Hint: A very simple fix (discussed in Lab 2) is to use a pretrained CNN model. The pretrained model could be trained on any dataset (eg Imagenet) and the first few layers of the same can be directly used for this task.

### You are encouraged to try out different pretrained models like ResNet/VGG/AlexNet and see how the performance improves. Do all the models result in similar accuracy?

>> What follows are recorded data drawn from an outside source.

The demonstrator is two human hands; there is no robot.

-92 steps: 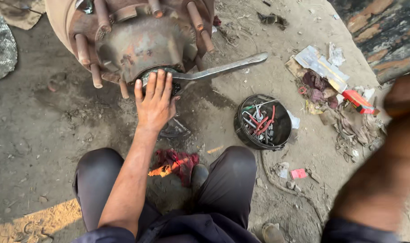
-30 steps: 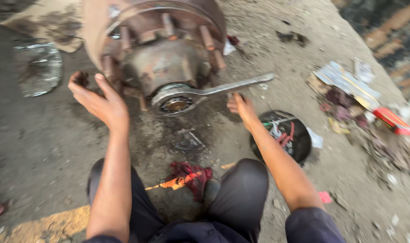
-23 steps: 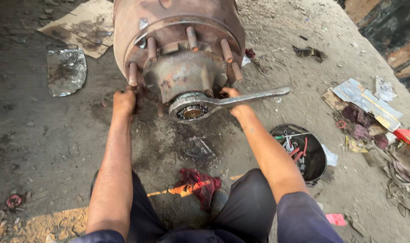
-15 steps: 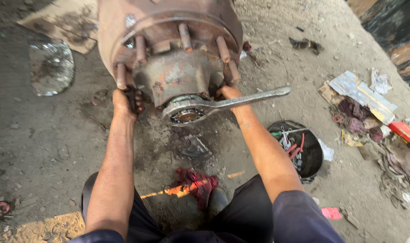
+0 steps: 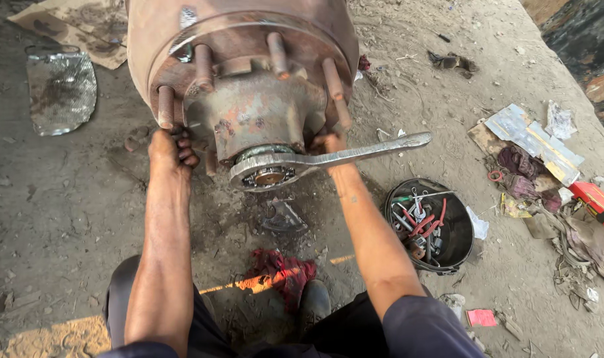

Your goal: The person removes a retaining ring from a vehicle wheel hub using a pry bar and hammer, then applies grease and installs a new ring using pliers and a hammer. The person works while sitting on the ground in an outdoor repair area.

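Dirt floor workshop; both hands now clamped on rusty wheel hub (image 5: 249, 99), left hand (image 5: 171, 147) curled on its lower-left rim, right hand (image 5: 330, 142) gripping its right side behind big wrench (image 5: 328, 159); half a second ago same grip, so hold looks settled; tool tub (image 5: 429, 225) right of right forearm.

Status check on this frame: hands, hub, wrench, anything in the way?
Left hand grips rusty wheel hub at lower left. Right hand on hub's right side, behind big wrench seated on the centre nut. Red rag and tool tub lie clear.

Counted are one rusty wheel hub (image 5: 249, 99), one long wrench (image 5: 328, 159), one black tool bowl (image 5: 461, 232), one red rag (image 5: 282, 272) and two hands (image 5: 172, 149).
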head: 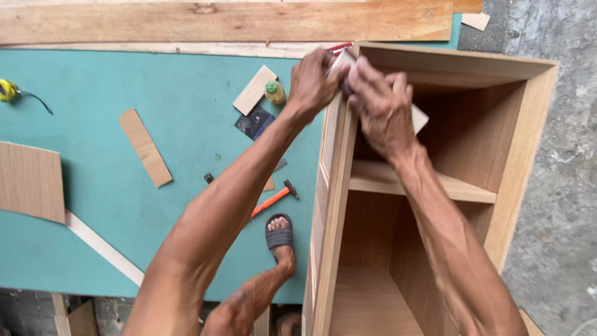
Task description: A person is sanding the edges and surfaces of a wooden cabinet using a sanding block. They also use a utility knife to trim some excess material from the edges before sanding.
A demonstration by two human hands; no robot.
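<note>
An open wooden cabinet (522, 149) with one inner shelf (463, 190) stands upright below me. My left hand (314, 81) grips its top left corner from outside. My right hand (382, 106) presses a small pale wooden block (420, 118) against the top of the left side panel (339, 186), just inside the corner. Both hands touch each other at the corner; what lies under the fingers is hidden.
A teal board (93, 205) lies to the left with veneer scraps (145, 146), a small yellow-green bottle (275, 92), an orange-handled hammer (273, 199) and a yellow tape measure (7, 90). A long plank (217, 22) runs along the far edge. My sandalled foot (280, 233) rests on the board. Grey concrete floor (559, 218) on the right.
</note>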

When the number of data points is fixed, there are several strategies to improve the performance of the model. One of them is using Pretrained Models.

In [None]:

##bonus task
import torch.optim as optim
import torchvision.models as models
from torchvision.datasets import CIFAR10

# Check whether GPU is available or not if availaible then set device
device = torch.device("cuda" if torch.cuda.is_available() else "cpu")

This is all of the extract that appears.